- **WHAT IS EXPECTED**
What you return should match the material below line for line, except that no image appears in it.

-- Opening Marker --

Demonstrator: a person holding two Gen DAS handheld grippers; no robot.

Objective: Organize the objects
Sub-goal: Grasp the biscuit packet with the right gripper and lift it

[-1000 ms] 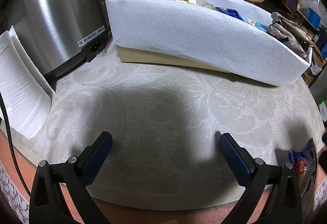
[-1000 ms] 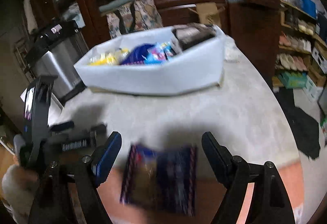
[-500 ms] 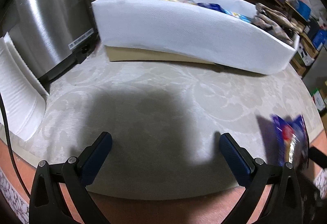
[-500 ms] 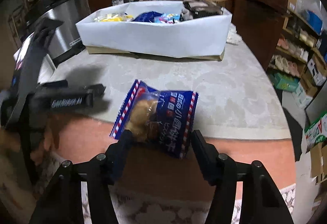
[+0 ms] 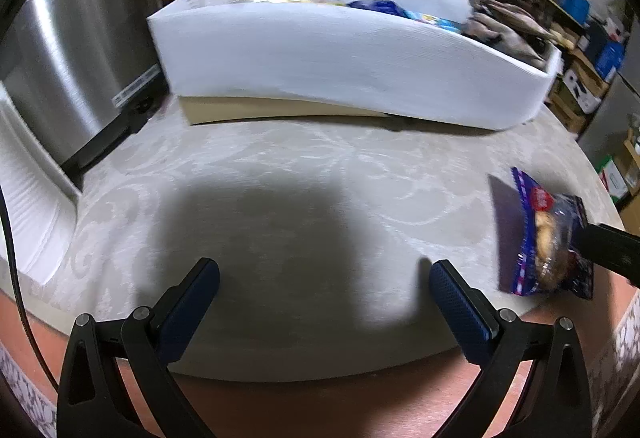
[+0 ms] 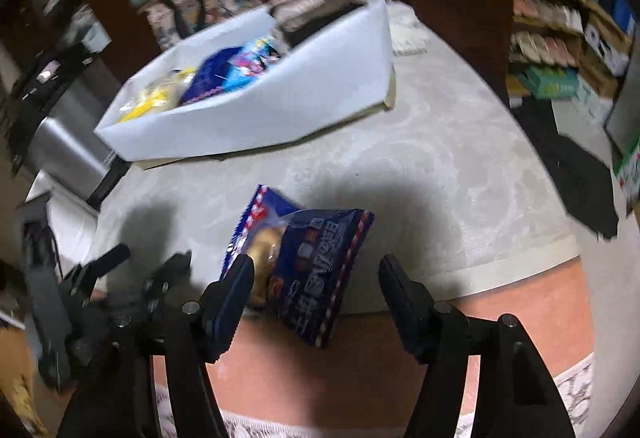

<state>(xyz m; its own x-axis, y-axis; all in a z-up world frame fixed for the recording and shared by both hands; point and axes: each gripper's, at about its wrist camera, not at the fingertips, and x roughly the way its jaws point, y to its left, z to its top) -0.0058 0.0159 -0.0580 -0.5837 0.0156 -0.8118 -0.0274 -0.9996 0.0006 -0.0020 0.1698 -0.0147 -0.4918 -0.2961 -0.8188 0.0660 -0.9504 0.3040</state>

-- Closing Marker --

- **EXERCISE RESPONSE**
Demonstrator: a person holding two Gen DAS handheld grippers; no robot.

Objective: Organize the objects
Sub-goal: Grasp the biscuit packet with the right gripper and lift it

[-1000 ms] 
[-1000 ms] 
[-500 ms] 
[-500 ms] 
[+0 ms] 
[+0 ms] 

<state>(xyz m; its own x-axis, y-axis; all in a z-up world frame fixed for the recording and shared by both hands; point and axes: each gripper's, at about its wrist camera, not at the fingertips, and x roughly the way its jaws point, y to its left, z to its top) -0.0058 0.0159 -0.0580 -0.5837 0.0156 -0.8118 -0.0274 -0.9996 0.0006 -0.0020 0.1698 -0.0147 -0.4918 -0.2961 -0.8188 0.0660 -0.9504 0.3040</state>

Nothing further is required by the exercise.